> _WHAT YOU HAVE TO DO_:
Restate word for word the lines of the data below, from the first through the one that has "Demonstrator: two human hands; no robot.".

===

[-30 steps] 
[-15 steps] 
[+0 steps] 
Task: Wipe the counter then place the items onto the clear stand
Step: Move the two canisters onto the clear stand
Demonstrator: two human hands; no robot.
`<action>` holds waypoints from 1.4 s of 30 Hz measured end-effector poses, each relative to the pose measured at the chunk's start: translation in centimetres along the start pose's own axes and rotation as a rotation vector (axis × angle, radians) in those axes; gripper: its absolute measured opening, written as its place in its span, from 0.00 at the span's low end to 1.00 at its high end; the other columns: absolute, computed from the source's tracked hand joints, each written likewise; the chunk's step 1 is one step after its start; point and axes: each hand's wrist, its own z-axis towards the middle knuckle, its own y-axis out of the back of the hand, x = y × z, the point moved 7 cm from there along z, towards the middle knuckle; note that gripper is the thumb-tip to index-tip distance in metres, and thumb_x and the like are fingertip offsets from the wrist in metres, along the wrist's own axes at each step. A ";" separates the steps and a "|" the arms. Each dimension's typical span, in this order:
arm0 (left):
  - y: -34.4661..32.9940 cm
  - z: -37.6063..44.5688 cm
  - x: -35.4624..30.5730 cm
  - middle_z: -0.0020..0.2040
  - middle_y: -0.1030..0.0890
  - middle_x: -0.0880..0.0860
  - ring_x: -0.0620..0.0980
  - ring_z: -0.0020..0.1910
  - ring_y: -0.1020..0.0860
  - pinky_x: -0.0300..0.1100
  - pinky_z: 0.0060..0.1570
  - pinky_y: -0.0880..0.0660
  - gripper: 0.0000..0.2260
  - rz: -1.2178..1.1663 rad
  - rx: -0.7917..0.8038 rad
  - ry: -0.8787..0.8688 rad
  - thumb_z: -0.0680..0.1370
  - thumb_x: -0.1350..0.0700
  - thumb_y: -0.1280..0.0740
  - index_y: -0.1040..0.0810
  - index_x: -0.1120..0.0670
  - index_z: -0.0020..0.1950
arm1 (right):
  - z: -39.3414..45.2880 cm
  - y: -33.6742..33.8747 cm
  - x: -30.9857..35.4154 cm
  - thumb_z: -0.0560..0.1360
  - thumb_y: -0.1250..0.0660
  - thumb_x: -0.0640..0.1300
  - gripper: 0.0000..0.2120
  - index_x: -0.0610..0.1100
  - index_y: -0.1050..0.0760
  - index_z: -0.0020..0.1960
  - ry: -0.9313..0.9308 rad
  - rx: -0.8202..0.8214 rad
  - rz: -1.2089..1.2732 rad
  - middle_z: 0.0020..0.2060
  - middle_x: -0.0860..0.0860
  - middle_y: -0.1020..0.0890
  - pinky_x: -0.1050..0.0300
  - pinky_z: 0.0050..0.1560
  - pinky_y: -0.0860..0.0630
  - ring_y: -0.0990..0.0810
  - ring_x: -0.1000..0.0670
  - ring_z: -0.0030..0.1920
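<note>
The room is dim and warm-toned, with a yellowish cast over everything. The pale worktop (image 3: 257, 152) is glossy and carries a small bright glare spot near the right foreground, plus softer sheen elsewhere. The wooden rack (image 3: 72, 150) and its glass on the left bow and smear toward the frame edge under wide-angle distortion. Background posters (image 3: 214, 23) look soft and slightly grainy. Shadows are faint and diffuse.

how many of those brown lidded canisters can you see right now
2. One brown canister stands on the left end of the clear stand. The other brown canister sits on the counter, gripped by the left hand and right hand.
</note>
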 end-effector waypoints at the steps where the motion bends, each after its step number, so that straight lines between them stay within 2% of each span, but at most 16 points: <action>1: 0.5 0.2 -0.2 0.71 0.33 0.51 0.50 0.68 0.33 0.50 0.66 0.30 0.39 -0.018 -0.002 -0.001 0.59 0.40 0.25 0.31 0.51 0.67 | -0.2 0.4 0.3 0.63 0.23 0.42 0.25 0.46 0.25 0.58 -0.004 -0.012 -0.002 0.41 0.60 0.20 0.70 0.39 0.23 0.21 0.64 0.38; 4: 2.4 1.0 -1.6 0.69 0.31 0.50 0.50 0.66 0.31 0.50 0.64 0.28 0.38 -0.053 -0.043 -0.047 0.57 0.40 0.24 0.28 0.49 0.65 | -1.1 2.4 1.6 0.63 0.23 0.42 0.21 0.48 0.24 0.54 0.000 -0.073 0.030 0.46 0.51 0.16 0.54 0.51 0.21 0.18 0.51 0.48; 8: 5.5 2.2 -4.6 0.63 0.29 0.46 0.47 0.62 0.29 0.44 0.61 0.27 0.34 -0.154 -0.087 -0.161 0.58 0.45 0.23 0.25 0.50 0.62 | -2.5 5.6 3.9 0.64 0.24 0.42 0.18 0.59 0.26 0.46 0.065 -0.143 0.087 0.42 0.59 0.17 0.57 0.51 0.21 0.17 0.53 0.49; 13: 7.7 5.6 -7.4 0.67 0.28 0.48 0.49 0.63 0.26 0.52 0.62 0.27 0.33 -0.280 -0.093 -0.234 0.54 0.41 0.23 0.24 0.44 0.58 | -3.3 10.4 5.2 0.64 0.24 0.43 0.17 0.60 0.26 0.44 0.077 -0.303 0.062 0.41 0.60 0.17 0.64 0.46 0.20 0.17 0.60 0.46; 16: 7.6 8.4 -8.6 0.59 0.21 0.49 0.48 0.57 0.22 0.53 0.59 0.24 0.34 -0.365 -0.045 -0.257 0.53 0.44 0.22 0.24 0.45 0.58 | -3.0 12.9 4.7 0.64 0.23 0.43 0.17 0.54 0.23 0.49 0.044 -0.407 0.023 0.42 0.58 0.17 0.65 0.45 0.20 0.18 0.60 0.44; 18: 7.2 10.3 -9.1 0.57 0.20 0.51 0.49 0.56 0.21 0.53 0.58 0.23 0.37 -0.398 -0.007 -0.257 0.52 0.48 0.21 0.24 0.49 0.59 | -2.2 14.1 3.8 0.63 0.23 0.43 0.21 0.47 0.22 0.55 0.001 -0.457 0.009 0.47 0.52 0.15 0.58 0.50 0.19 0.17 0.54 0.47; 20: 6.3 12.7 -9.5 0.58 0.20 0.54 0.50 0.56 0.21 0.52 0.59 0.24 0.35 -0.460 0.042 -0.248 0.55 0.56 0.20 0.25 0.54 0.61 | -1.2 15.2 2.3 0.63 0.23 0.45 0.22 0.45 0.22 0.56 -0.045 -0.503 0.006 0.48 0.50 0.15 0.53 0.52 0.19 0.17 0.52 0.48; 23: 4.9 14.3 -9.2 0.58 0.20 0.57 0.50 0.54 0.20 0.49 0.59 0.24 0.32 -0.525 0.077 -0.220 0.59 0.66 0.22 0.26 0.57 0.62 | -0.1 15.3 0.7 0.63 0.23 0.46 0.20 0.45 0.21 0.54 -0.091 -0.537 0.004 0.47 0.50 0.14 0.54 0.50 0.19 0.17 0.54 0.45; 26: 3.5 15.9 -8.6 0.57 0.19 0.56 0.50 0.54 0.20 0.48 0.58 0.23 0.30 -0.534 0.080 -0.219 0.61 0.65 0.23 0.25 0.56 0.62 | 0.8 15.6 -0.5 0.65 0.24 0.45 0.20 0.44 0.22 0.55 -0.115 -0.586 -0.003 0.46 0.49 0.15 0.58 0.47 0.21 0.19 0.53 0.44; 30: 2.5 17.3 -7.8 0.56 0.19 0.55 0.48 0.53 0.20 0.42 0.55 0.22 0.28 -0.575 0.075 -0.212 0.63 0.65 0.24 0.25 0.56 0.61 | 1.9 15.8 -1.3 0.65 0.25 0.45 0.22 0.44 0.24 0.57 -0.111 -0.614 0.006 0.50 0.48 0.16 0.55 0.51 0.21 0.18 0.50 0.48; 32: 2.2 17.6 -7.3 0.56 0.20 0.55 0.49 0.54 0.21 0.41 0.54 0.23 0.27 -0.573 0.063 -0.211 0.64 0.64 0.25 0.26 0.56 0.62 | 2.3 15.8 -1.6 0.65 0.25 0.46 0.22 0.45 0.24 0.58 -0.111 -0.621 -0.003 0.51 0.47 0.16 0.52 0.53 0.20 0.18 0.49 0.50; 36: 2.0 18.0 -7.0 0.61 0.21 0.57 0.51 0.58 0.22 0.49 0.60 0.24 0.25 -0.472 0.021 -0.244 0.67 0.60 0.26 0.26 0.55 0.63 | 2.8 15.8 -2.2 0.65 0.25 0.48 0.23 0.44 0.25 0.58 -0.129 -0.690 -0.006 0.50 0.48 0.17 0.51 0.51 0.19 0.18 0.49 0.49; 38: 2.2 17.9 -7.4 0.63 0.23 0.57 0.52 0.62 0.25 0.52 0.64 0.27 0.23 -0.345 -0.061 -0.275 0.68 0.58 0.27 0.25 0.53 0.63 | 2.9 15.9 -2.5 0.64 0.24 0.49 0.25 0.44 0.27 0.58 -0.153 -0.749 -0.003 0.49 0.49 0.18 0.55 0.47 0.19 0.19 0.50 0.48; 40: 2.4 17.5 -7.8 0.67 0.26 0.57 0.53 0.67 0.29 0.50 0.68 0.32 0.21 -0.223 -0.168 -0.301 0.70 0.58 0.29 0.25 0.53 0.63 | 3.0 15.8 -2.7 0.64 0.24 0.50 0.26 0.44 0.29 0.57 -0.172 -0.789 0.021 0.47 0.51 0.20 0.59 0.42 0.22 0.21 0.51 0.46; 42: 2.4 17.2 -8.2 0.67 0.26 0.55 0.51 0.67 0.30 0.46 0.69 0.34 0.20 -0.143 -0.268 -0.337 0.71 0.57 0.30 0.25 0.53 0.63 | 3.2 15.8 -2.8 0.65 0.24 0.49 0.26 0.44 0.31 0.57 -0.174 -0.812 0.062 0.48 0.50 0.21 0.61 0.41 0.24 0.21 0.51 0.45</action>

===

> _ANSWER TO THIS EXERCISE_:
[-30 steps] 
[-15 steps] 
[+0 steps] 
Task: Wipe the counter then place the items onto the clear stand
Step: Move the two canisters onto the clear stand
Demonstrator: two human hands; no robot.

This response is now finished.